EXERCISE INSTRUCTIONS: Please reproduce verbatim the lines below, from the first through the one with "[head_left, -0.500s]".
* * * *
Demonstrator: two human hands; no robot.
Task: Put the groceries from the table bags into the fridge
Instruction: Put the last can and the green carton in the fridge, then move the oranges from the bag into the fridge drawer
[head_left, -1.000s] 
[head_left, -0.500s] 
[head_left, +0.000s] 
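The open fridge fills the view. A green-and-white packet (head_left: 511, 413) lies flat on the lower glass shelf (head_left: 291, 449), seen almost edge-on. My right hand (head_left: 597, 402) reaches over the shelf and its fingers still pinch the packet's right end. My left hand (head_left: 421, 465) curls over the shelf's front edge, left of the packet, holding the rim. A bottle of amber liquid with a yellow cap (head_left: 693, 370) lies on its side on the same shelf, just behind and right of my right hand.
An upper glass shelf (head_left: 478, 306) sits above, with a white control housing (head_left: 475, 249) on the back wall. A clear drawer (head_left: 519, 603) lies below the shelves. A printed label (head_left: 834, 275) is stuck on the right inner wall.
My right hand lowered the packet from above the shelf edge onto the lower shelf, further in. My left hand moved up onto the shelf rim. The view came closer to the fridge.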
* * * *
YOUR SOLUTION:
Demonstrator: two human hands; no robot.
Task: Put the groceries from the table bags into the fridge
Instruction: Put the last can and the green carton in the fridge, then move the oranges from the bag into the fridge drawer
[head_left, -1.000s] 
[head_left, -0.500s] 

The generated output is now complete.